Of the nearly 6,000 Altadena residential properties significantly damaged in the January 2025 Eaton Fire, only 23 had completed all rebuilding and repairs as of December 2025, according to a data dashboard that the racial justice research organization Catalyst California will present at a community forum Thursday evening in Pasadena.
The dashboard, called “Red Tape to Recovery,” was developed in partnership with Dena Rise Up!, a community coalition. It draws on data from the Los Angeles County Assessor and the county’s Electronic Permitting and Inspections Portal to track the repair status, sale status, and environmental hazards of damaged residential properties across Altadena.
The tool will anchor a panel discussion on permitting backlogs, environmental safety, tenants’ issues, and community land trusts at the Flintridge Center.
The forum is part of the Let’s Talk, Let’s Listen community series organized by Pasadenans Organizing for Progress, known as POP!, a Pasadena-based community organization, along with Catalyst California, Flintridge Center, and a coalition of partner organizations.
According to Catalyst California’s analysis, only four in 10 owners of significantly damaged properties — those with at least one structure sustaining 26% or more damage — had applied for or received permits to begin construction. More than half of both owner-occupied and renter-occupied damaged properties had no permit applications filed.
The data highlights stark disparities between West and East Altadena, divided by Lake Avenue. More than half of single-family homes in West Altadena were significantly damaged or destroyed, compared to about one-third in East Altadena, according to Catalyst California. Nearly half of multifamily properties in West Altadena — 47% — suffered significant damage, versus 14% in East Altadena. West Altadena had served for decades as a refuge for Black families shut out of other neighborhoods by redlining, according to Catalyst California’s report.
Insurance shortfalls compound the delays. Catalyst California estimates that replacing a destroyed 1,500-square-foot home would cost roughly $750,000 at current building rates of $500 per square foot. The average Altadena home insurance coverage was $607,000 as of 2023, according to data from the California Department of Insurance cited in the report — a gap of more than $140,000 before temporary housing costs.
Lead contamination poses another barrier. According to the dashboard’s environmental data, nearly half of significantly damaged single-family homes sit in high-lead areas, defined as locations with average lead concentrations at or above 80 milligrams per kilogram. In East Altadena, 79% of significantly damaged multifamily homes are in high-lead grids. Eaton Fire Residents United, a community-driven coalition, tested 50 intact homes that had been remediated; six in 10 remained uninhabitable due to elevated lead or asbestos, according to the group.

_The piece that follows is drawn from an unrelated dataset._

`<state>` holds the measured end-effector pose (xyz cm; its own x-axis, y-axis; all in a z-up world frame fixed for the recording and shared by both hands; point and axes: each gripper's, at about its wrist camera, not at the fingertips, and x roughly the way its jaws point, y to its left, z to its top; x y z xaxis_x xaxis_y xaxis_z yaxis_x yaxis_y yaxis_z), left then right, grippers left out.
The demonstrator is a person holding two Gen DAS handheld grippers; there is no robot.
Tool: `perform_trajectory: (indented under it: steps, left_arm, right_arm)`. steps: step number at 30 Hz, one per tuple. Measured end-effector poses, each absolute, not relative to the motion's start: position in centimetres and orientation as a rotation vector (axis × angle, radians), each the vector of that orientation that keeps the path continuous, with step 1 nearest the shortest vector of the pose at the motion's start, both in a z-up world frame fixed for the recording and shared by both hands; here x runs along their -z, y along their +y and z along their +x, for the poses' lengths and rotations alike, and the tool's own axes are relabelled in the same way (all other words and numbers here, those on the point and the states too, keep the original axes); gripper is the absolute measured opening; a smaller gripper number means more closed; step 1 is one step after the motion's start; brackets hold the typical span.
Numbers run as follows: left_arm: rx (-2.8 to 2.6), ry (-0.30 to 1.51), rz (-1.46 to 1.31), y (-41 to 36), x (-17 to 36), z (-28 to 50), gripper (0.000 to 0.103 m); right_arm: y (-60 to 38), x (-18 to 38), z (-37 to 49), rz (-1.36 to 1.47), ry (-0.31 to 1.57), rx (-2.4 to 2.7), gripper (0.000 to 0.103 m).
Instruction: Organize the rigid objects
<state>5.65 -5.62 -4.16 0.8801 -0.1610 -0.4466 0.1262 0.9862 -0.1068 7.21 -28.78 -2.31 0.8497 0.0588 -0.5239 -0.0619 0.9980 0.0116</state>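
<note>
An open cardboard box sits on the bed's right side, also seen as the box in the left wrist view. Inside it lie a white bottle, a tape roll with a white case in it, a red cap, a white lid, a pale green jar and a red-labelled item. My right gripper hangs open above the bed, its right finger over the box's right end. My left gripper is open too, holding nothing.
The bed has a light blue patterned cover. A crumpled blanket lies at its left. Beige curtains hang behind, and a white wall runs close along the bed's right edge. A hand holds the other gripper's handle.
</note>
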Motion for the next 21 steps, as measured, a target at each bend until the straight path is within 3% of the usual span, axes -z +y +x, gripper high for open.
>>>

Thursday’s panel features three speakers. Nicole Buhles, a member of the SoCal NOMA Executive Board and the Altadena Earthseed Community Land Trust, will discuss community land trusts as a strategy to counter speculative displacement. The land trust had acquired nearly 20 properties, zoned for up to 40 units of affordable housing, by early 2026, according to the Architect’s Newspaper.
Dr. Katie Clark, co-founder of the Altadena Tenants Union, will address renters’ challenges. Clark, a historian with a doctorate from the University of Oxford and an elected trustee of the Altadena Library District, co-founded the union after her apartment was destroyed in the fire. The group organized to address displacement, rent hikes, and lease terminations affecting Altadena renters, according to the organization’s statements.
Dr. Nicole Maccalla, director of data science and educational outreach for Eaton Fire Residents United, will speak on environmental safety. Maccalla, a senior lecturer at USC’s Rossier School of Education who holds a doctorate from UCLA, has led citizen science initiatives documenting contamination in standing homes and presented findings at university seminars.
Speculative property purchases add urgency to the discussion. More than 56% of 241 Altadena lots sold through late September 2025 went to corporate entities, according to an analysis by the advocacy organization SAJE shared with LAist, compared to 10% during the same period the year before.
More recent data from the Los Angeles Times, published this week, found that 33 new homes had been completed in the Eaton Fire zone as of late March 2026, with more than 1,000 under construction. The average time from application to building permit in Altadena stretched to about five months, the Times reported. The county has set up a one-stop permit center on Woodbury Road in Altadena and deployed an AI-powered plan review tool to speed the process.
Additional forum sponsors include the NAACP Pasadena Branch, My Tribe Rise, the Pasadena Community Job Center, the National Day Laborer Organizing Network, and the Clergy Community Coalition, according to event materials.
The forum takes place Thursday, April 9, from 6:30 to 8:30 p.m. at the Flintridge Center, 236 W. Mountain St., Suite 117, Pasadena. Admission is free. The next event in the series is planned for April 29 at 5:30 p.m. at the Altadena Main Library, 600 E. Mariposa St.
“POP! wants to hold spaces that allow the community to have hard conversations as we take this rebuilding journey to learn and educate us all,” the organization said in materials for the series.